Le Sud-Soudan est un état pétrolier qui attire de nombreuses entreprises mais aiguise aussi les appétits au sein de l’élite du pays. En cinq ans on estime à 5 milliards de dollars les pertes liées aux détournements effectués par les dirigeants. Les ressources en hydrocarbures, la générosité des aides internationales et des investisseurs étrangers du fait de la virginité politico-économique du nouvel état n’ont fait qu’attiser les velléités individualistes et les intérêts personnels des faiseurs de l’indépendance. Cette conjoncture économique représente une grande partie des causes du conflit.

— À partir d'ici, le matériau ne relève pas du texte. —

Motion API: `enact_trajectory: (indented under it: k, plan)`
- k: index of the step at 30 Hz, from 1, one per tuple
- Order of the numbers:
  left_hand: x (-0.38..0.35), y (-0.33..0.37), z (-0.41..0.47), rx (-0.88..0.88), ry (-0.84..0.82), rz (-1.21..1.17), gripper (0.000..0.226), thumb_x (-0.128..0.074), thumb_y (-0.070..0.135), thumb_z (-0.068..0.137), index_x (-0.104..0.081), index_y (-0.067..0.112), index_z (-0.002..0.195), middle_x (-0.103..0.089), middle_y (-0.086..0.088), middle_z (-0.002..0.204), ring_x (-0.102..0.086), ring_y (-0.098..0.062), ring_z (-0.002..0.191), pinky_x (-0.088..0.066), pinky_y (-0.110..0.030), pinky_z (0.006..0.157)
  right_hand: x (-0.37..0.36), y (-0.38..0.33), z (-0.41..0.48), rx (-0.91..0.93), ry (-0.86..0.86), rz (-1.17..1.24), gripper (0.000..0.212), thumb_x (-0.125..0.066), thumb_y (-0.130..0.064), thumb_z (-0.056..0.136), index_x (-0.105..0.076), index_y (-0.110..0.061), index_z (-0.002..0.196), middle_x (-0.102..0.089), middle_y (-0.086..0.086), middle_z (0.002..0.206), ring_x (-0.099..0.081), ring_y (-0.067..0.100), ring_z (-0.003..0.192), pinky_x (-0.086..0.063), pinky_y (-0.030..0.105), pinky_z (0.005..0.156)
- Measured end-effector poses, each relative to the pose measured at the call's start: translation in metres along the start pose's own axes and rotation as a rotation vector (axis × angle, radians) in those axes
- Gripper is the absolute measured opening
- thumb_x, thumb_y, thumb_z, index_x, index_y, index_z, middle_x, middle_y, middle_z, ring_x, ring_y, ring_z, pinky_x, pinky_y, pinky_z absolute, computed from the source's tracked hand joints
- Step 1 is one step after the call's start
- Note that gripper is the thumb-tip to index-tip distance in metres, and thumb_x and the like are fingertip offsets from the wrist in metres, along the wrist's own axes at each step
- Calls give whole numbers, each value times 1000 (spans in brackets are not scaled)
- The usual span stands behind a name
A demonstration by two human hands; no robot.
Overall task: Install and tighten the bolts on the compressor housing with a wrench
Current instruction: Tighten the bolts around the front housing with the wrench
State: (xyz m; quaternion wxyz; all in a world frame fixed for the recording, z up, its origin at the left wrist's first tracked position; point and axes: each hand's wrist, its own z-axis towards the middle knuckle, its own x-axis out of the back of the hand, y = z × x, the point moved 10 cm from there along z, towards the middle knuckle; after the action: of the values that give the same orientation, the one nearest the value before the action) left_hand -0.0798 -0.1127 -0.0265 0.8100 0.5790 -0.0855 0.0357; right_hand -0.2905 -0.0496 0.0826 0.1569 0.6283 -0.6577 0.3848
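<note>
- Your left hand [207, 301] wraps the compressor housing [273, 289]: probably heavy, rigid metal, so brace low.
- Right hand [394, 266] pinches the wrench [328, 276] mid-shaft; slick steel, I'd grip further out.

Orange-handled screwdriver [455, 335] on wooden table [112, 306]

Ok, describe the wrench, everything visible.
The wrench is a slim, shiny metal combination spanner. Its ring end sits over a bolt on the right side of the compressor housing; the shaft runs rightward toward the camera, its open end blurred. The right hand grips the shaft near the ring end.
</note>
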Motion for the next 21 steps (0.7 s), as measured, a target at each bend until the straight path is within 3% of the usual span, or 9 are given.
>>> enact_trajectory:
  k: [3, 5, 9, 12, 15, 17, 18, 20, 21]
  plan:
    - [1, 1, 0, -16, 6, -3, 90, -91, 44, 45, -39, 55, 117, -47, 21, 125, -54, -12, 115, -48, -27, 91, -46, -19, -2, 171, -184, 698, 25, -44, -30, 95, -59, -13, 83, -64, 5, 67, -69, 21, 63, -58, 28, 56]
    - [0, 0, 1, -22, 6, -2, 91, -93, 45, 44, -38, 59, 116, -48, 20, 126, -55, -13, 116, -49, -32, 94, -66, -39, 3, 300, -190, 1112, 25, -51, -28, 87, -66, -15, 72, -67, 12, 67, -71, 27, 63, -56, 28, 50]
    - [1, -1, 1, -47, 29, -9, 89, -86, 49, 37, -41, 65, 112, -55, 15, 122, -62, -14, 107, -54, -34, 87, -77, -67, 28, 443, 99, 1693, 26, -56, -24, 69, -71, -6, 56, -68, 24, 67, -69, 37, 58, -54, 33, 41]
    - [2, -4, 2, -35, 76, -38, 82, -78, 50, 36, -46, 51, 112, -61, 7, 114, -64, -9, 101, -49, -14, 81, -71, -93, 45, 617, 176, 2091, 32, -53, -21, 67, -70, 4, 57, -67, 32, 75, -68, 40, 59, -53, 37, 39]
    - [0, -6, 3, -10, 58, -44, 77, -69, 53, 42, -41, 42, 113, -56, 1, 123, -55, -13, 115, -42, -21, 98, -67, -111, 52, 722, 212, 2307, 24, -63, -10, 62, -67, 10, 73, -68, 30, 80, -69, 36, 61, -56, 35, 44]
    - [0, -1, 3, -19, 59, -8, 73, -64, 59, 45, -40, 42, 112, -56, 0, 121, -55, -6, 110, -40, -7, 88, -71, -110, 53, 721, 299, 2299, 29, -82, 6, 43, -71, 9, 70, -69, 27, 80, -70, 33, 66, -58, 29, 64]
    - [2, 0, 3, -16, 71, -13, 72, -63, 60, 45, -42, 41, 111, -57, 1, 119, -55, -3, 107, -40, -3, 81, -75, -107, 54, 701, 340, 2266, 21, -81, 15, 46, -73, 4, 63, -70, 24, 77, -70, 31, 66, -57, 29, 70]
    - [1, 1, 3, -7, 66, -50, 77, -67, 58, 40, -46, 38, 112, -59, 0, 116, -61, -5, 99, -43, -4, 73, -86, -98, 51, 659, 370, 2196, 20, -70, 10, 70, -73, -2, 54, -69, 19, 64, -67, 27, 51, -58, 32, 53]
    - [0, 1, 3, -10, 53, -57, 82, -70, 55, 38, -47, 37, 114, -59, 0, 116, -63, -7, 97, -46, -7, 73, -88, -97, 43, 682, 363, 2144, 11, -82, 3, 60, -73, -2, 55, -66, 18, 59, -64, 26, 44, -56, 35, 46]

Un autre argument ressort, celui d’une lutte ethnique entre les Dinkas de M. Kiir et les Nuers de M. Machar. Cependant, l’analyse du conflit et des enjeux qui en sont véritablement le cœur nous indique que l’affrontement ethnique n’est pas la cause mais plutôt la conséquence de la crise politique et des immenses ressources qu’elle renferme. Ainsi les dignitaires des deux ethnies, tous proches du pouvoir et des cercles d’influences, ont intérêt à attiser les tensions entre les membres Dinkas et Nuers. La solidarité raciale faisant son travail, l’instrumentalisation des populations donnt aux rivaux une force de frappe décuplée. Cette analyse est celle que l’on peut lire chez des auteurs et journalistes comme Seidik Abba, directeur de l’agence panafricaine d’information. Ici l’ethnie devient un moyen d’accéder au pouvoir, quitte à faire massacrer des milliers de personnes (entre 50 000 et 300 000 – source AFP/ Le Monde).

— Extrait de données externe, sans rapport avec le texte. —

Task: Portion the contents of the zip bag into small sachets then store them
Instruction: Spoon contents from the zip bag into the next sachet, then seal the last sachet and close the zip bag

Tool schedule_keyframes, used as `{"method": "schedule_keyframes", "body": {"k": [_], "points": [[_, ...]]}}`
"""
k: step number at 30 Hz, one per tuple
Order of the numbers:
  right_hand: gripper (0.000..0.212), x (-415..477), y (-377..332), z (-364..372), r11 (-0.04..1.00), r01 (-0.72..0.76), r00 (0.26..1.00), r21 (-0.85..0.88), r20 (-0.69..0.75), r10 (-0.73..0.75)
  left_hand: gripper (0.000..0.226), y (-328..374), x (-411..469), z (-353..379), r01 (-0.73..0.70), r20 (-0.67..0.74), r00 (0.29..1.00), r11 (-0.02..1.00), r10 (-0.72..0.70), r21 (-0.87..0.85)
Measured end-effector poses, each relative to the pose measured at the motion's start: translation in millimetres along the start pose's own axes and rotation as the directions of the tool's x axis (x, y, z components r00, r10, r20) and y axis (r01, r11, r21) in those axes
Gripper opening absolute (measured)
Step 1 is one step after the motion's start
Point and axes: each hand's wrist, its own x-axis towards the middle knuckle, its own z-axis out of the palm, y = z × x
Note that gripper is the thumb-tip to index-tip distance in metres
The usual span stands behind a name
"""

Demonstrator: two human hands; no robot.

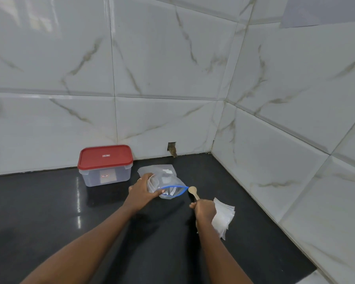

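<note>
Right hand (204, 209) curled round a wooden spoon (192, 190), beside the sachet stack (223, 216).
Left hand (140, 190) pinches the zip bag (168, 179) at its open mouth; red-lidded container (105, 173) at the back edge of the counter (49, 212).

The glossy black worktop (49, 212) carries a red-lidded clear container (105, 173) near its back edge, a zip bag (168, 181) toward the back right corner, and small sachets (223, 214) stacked near the right edge.

The handle of the wooden spoon (192, 191) vanishes inside the right hand (205, 210), which also covers part of the sachets (223, 216). Print on the container (105, 174) and the zip bag (168, 181) is too small to read.
</note>
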Motion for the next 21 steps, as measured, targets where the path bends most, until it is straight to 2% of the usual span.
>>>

Les intellectuels et responsables du continent dénoncent aujourd’hui l’absence de réaction des puissances occidentales et appellent à une résolution africaine du problème africain ; malgré un mandat international avec l’envoi de 13 000 casques bleus sur place, la situation paraît s’envenimer à mesure que les semaines passent. C’est aussi le difficile constat de l’impuissance de l’ONU qui, sur le terrain, observe les massacres et les guerres (ce n’est pas sans nous rappeler le génocide du Rwanda ou la guerre du Darfour). Les pressions internationales, émanant des inquiétudes du commerce pétrolier, semblent pour l’instant maintenir le conflit encore loin de ce qui pourrait s’apparenter à un génocide. De plus le le Soudan voisin se félicite de la situation de son voisin du sud, avec ce conflit comme preuve d’une indépendance ratée et finalement impensable. La crise du Sud-Soudan n’est finalement que le microcosme d’un « mal africain » ; les puissances régionales ne sachant comment réagir – alors que l’Éthiopie ou l’Égypte sont des puissances militaires – et la communauté internationale ne proposant des solutions qu’à court terme, avec des accords de paix fragiles et incertains.

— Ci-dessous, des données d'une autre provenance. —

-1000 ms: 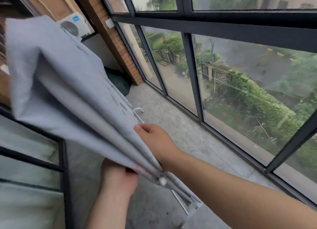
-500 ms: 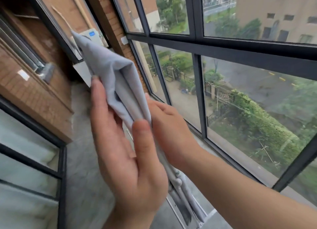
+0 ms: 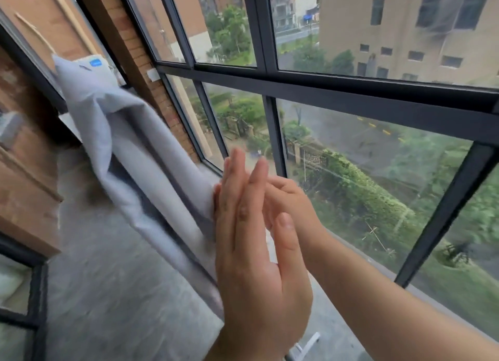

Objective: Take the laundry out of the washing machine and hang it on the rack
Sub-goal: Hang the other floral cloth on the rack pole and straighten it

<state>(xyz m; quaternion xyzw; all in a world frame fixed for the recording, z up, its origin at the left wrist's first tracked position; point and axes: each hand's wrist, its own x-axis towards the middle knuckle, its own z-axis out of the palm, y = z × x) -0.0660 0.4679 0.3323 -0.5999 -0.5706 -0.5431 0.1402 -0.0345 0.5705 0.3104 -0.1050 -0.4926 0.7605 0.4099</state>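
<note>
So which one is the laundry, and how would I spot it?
Find the big window wall with dark frames. Down to its left, a long pale grey cloth hangs folded over, its near end right beside the raised left hand. It is the only soft, floppy thing among brick, glass and metal.

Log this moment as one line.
grey cloth: draped over rack | left hand: flat, fingers straight, touching cloth | right hand: behind left, grip unclear
</note>
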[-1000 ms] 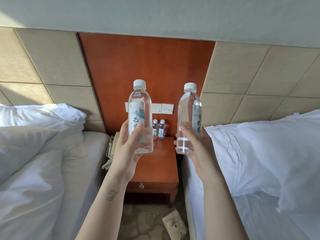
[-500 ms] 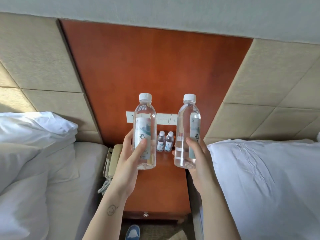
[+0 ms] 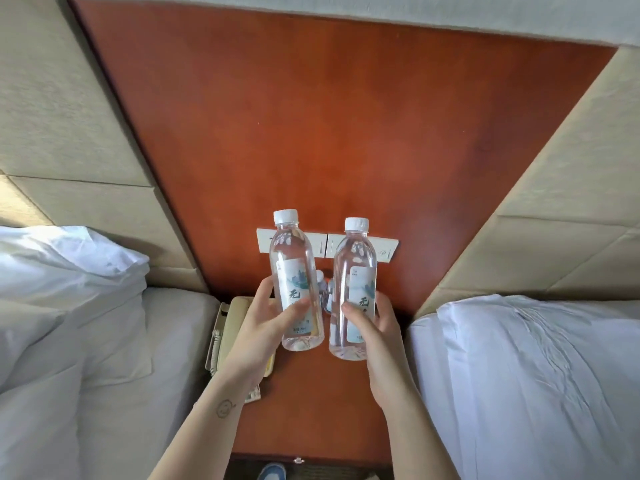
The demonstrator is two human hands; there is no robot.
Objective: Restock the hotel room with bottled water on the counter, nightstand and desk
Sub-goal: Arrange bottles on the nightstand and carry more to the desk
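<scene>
I hold two clear water bottles with white caps upright over the wooden nightstand (image 3: 322, 403). My left hand (image 3: 263, 327) grips the left bottle (image 3: 294, 271) around its lower half. My right hand (image 3: 374, 334) grips the right bottle (image 3: 353, 282) the same way. Both bottles hang a little above the nightstand top, side by side and apart. Between and behind them, two small bottles (image 3: 323, 292) stand at the back of the nightstand, mostly hidden.
A beige telephone (image 3: 228, 327) lies on the nightstand's left side, partly under my left wrist. White wall switches (image 3: 384, 249) sit on the red-brown panel behind. Beds with white pillows flank the nightstand, left (image 3: 69, 306) and right (image 3: 519, 358). A shoe (image 3: 272, 472) shows at the bottom.
I have come closer to the nightstand and look down on it more steeply. Both bottles have sunk lower over its top and moved closer together.
</scene>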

C’est le néo-colonialisme que les intellectuels et dirigeants africains rejettent aujourd’hui, blâmant les luttes d’intérêts des grandes industries occidentales et asiatiques sur le continent africain. Ils appellent à une résolution interne du conflit, mettant en cause l’incapacité des organisations internationales à maintenir la paix. Cette crise, dans son caractère de récurrence et, une nouvelle fois, d’éclairage probant des problématiques qui dirigent les crises africaines, sera peut être celle de la remise en question de certaines instances, du dialogue et d’une véritable solution vers une paix durable.